Work instructions>
Only the lines from the one containing "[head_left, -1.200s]" through the end of the data below are to be repeated, exactly as given, without pictures.

Source data>
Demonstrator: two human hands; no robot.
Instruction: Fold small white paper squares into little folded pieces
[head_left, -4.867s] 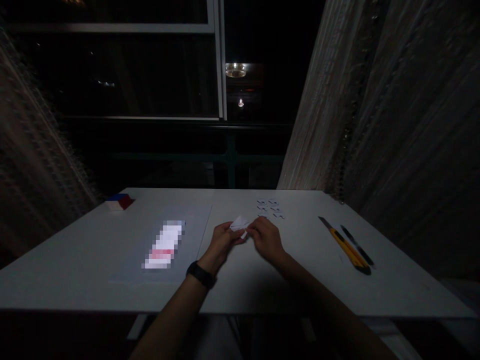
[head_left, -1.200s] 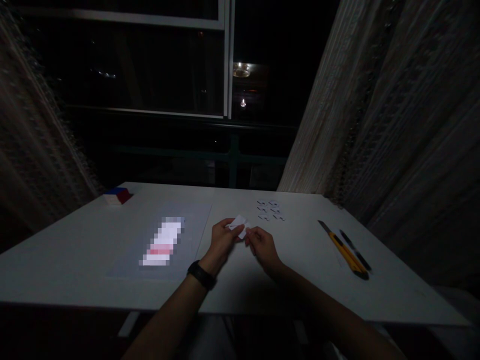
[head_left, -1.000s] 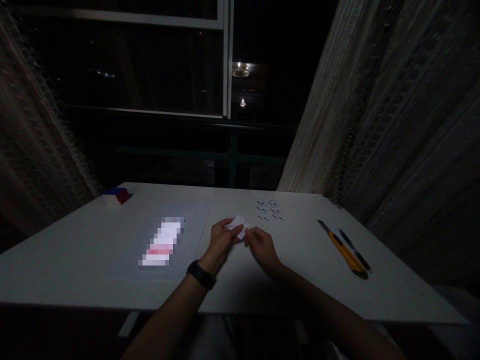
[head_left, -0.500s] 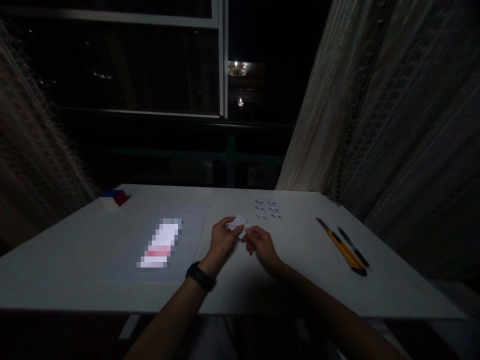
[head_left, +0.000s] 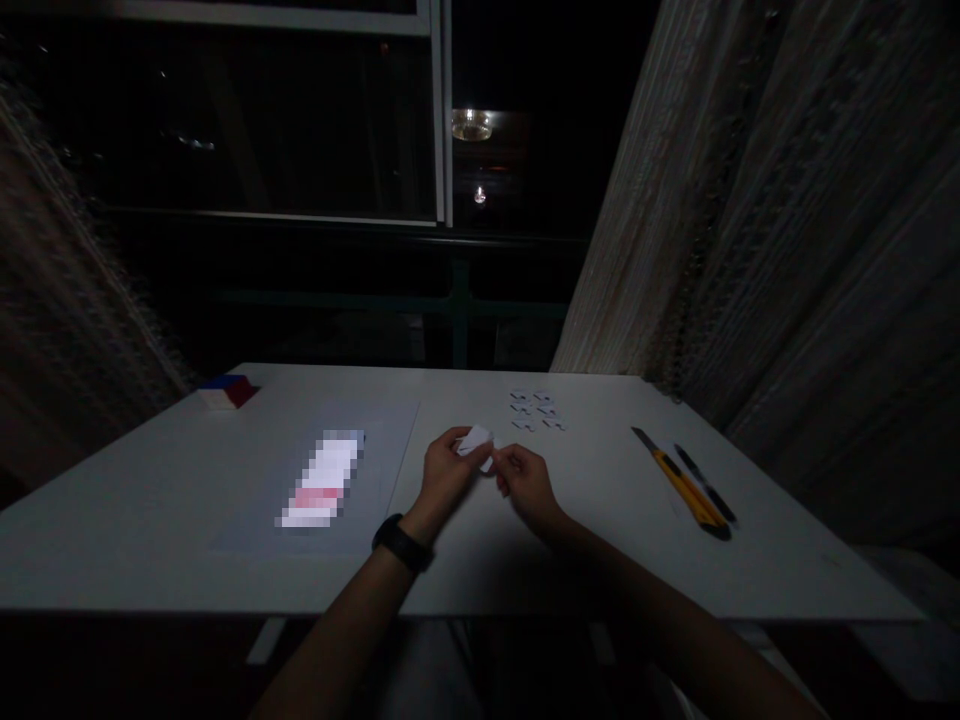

Exercise output>
[head_left, -1.200s] 
[head_left, -1.000s] 
[head_left, -0.500s] 
[head_left, +0.000s] 

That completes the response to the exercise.